The task:
Quote the listing below in its entirety, omitting every image.
[Start of Attachment]
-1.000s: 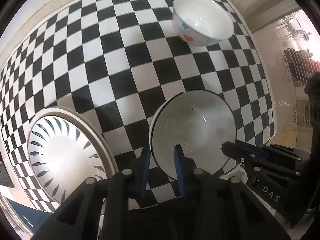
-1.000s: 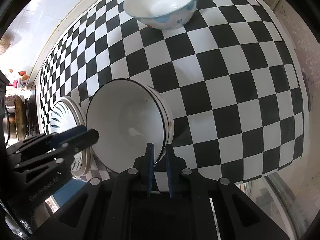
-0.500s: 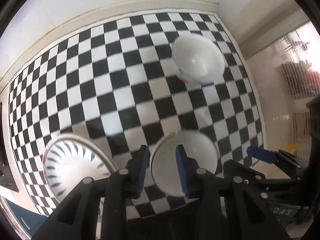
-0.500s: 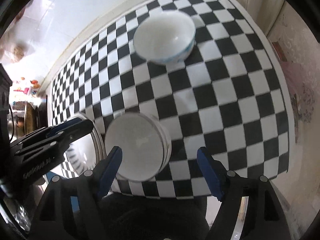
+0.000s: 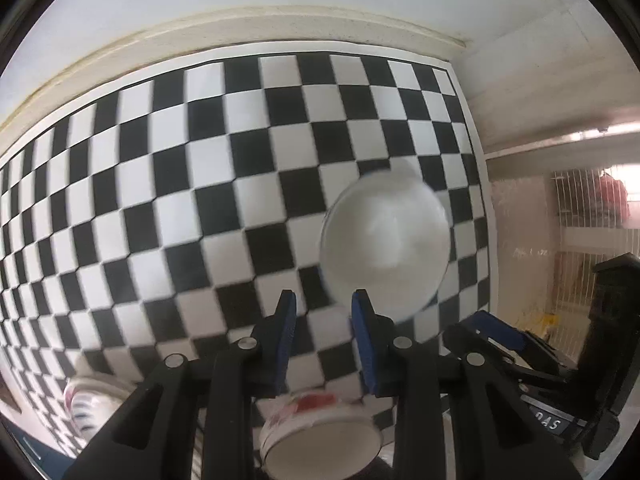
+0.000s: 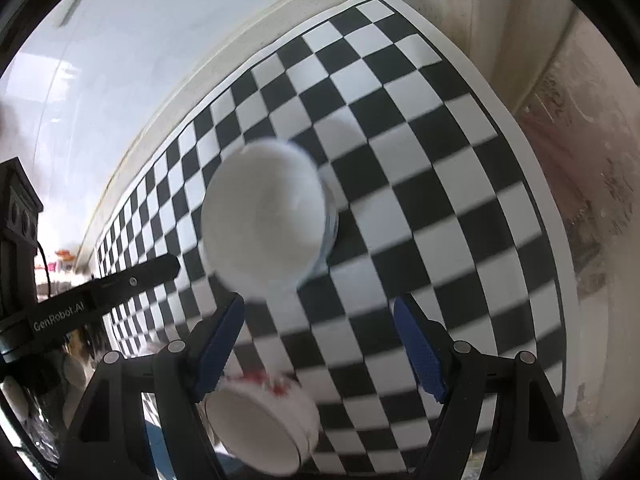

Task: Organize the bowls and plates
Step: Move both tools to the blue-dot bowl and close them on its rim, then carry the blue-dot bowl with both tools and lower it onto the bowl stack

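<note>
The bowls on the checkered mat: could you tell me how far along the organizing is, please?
Done: the nested red-patterned bowls sit at the near edge of the checkered mat. In hand: nothing; left claw and right claw are both empty. Left: the lone white bowl stands apart, unstacked.

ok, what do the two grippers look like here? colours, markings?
Both are black plastic frames with silver screws and blue pads on the inner faces of the fingers. The left gripper carries white "GenRobot.AI" lettering along its side, seen from the right wrist. The right gripper shows partial white letters "DAS" in the left wrist view. No sleeves visible.
</note>
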`<control>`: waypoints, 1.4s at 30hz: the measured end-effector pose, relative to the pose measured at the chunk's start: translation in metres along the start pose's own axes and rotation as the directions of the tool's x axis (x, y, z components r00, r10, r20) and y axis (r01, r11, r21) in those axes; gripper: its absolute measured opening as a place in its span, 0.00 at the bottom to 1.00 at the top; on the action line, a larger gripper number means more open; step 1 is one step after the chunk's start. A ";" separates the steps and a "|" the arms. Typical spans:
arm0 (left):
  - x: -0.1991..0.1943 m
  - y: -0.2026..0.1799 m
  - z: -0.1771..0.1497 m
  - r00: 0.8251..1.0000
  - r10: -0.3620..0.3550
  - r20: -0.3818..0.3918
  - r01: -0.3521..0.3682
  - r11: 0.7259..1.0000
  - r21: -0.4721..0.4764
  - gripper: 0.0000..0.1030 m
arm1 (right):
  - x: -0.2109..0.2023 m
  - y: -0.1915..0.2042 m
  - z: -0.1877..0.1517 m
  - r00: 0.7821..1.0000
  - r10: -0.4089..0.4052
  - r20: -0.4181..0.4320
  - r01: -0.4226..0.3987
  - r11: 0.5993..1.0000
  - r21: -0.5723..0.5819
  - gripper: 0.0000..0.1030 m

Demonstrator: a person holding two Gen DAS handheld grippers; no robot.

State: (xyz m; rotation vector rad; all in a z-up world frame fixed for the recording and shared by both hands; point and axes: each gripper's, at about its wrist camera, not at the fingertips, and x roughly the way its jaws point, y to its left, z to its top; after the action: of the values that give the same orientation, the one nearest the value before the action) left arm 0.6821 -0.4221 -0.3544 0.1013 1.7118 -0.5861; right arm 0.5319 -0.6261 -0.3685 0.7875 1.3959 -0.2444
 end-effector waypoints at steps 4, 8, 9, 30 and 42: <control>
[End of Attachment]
Answer to this task:
-1.000s: 
-1.000s: 
-0.500s: 
-0.500s: 
+0.000s: 
+0.000s: 

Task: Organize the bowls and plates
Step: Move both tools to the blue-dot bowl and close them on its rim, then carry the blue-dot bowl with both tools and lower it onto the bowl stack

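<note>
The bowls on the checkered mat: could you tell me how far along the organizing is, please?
Done: the nested red-patterned bowls sit at the near edge of the checkered mat. In hand: nothing; left claw and right claw are both empty. Left: the lone white bowl stands apart, unstacked.

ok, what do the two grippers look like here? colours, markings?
Both are black plastic frames with silver screws and blue pads on the inner faces of the fingers. The left gripper carries white "GenRobot.AI" lettering along its side, seen from the right wrist. The right gripper shows partial white letters "DAS" in the left wrist view. No sleeves visible.
</note>
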`<control>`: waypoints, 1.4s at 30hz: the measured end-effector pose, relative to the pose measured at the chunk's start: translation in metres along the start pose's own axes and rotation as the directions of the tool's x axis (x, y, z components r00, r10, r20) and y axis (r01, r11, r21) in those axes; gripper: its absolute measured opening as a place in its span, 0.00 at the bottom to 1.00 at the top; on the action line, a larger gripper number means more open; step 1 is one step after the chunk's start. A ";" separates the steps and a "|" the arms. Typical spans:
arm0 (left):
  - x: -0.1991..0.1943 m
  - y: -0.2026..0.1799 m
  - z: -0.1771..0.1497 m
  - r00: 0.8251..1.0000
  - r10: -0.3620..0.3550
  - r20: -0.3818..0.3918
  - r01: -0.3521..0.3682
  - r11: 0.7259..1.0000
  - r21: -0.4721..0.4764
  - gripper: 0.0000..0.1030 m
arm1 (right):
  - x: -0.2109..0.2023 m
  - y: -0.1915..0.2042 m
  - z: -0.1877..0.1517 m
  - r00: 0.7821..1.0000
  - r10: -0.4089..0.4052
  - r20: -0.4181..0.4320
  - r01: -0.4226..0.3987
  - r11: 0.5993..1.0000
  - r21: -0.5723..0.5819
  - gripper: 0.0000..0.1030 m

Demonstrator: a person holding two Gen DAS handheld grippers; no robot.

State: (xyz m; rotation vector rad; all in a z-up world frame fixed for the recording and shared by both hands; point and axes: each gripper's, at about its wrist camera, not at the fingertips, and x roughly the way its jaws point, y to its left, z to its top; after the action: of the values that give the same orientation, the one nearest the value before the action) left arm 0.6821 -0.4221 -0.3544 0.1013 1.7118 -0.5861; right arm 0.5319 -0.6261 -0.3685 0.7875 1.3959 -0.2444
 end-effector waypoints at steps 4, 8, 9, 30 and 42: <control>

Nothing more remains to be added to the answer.